Family-Pac Federal, a conservative organization based in Chicago, has endorsed Urbana attorney Erika Harold in the 13th Congressional District GOP primary.
"Erika Harold is just the type of leader who can represent Illinois families well in Congress and stand up for conservative principles, which are being attacked by some in the Republican Party today," said Paul Caprio, director of the organization. "Erika will not simply be a 'good vote.' She has unique leadership abilities and will quickly become a national leader in the fight to protect traditional family values, religious freedom and other issues important to Illinois families. Her opponent had failed to demonstrate this type of leadership."
Caprio said Harold's opponent, U.S. Rep. Rodney Davis, R-Taylorville, had "refused to complete a Family-Pac questionnaire that he was sent. Harold returned an excellent questionnaire."
Davis spokesman Andrew Flach acknowledged that the campaign did not return the questionnaire because Family-Pac already had given Harold's campaign $8,000 last fall.
But Caprio also said Davis refused to complete a questionnaire sent to him last year from the Coalition to Protect Children and Marriage, asking him to oppose SB10 (the same sex marriage bill in Springfield).

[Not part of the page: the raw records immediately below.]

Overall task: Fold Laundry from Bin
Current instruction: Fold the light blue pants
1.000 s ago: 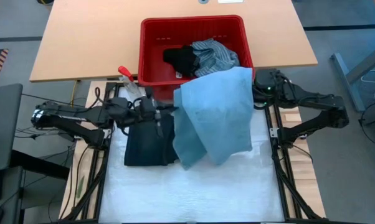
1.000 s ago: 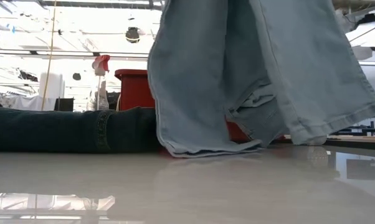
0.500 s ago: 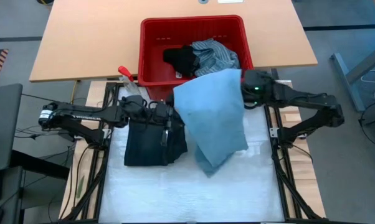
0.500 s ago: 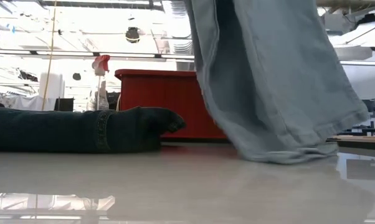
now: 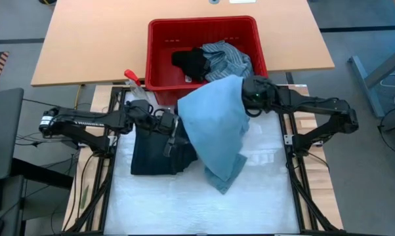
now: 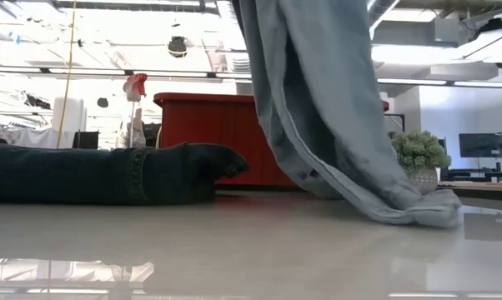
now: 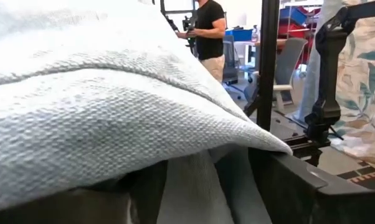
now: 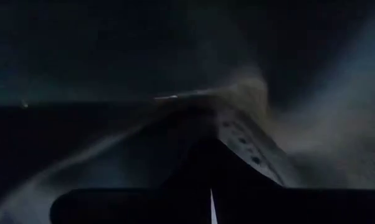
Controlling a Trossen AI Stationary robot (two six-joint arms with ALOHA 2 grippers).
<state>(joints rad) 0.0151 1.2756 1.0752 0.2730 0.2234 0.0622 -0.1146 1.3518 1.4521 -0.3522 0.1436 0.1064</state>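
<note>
denim dominates the middle of the high view: the light blue denim jeans (image 5: 214,128) hang in a steep drape from the upper right of the mat down toward the lower centre, their long axis running from the right gripper (image 5: 249,92) at the top to a bunched hem (image 6: 418,210) that touches the white table mat (image 5: 184,203). behind them, at the top centre of the frame, the rectangular red plastic bin (image 5: 159,39) holds a blue-white striped shirt (image 5: 227,56) and a small black piece (image 5: 191,62). left of the jeans, a dark navy garment (image 5: 151,154) lies flat on the mat, its long axis across the frame in the low view.

the right gripper is clamped tight on the jeans' upper edge, just beside the bin's near right corner; its wrist view is filled with dark folds of cloth. the left gripper (image 5: 166,124) sits at the jeans' left edge, over the navy garment; cloth drapes across its wrist view, its fingers cannot be made out, and nothing shows it holding anything.

the relation that matters: the jeans' free edge lies just to the right of the left gripper, touching or nearly so, so the left arm is the nearer one to take a second hold and spread the denim flat.

a small spray bottle (image 5: 133,82) with a red trigger stands left of the bin.
</note>
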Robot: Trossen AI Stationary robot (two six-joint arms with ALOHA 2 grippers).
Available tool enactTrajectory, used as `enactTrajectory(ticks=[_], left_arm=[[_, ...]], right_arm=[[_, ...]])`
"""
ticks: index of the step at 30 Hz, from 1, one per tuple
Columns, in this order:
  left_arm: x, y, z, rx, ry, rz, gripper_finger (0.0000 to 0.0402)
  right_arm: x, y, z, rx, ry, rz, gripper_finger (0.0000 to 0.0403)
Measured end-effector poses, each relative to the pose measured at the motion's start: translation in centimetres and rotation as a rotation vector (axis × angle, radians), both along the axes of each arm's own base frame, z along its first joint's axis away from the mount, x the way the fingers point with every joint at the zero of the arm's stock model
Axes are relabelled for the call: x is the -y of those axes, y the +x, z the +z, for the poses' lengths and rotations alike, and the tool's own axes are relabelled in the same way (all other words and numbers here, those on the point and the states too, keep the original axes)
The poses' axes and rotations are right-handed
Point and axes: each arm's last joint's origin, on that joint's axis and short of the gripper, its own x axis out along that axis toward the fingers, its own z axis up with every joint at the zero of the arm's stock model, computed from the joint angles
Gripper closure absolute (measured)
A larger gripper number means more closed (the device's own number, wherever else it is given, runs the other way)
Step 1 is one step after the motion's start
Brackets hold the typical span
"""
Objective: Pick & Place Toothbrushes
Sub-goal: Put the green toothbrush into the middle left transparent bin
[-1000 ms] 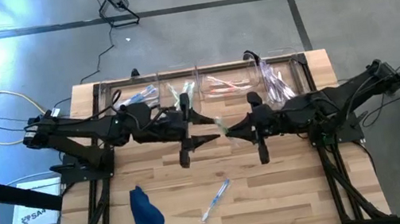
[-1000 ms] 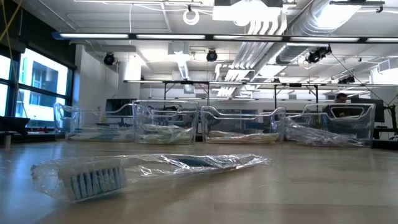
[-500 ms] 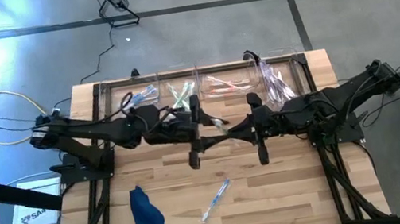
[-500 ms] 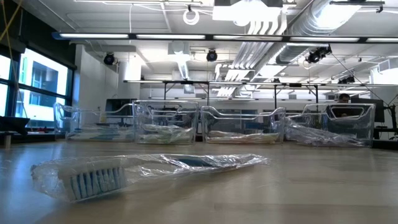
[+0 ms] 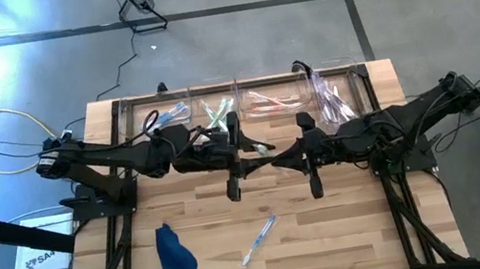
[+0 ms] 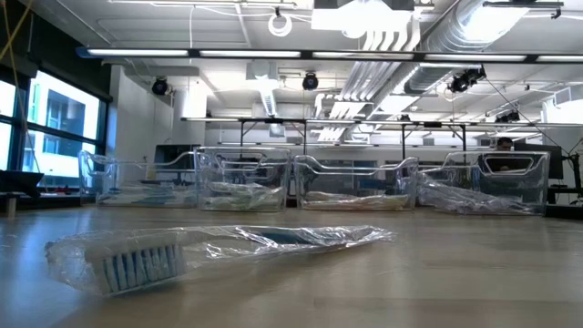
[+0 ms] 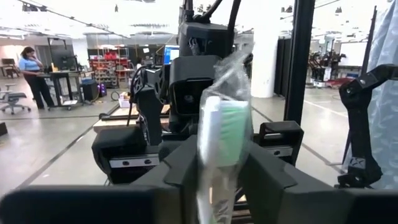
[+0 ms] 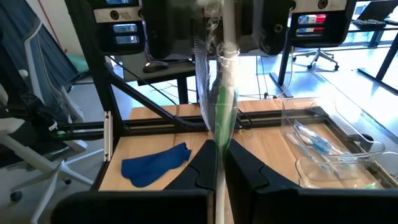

"He did not return the questionnaire. At that time, we were told by his staff that he does not fill out questionnaires or make pledges. We find it interesting that he had time to complete several other questionnaires," Caprio said.
Shimkus in Danville
U.S. Rep. John Shimkus, R-Collinsville, will be available for "office hours" with constituents in the Danville area from 2:30 to 4 p.m. next Thursday. Shimkus will be at his office on the second floor of the U.S. Courthouse, 201 N. Vermilion St., Suite 218, Danville.
Those interested in scheduling an appointment with Shimkus should call 217-446-0664. Appointments are not necessary but are helpful in keeping waiting times to a minimum.
Danville is the largest community in Shimkus' 33-county district across eastern and southern Illinois.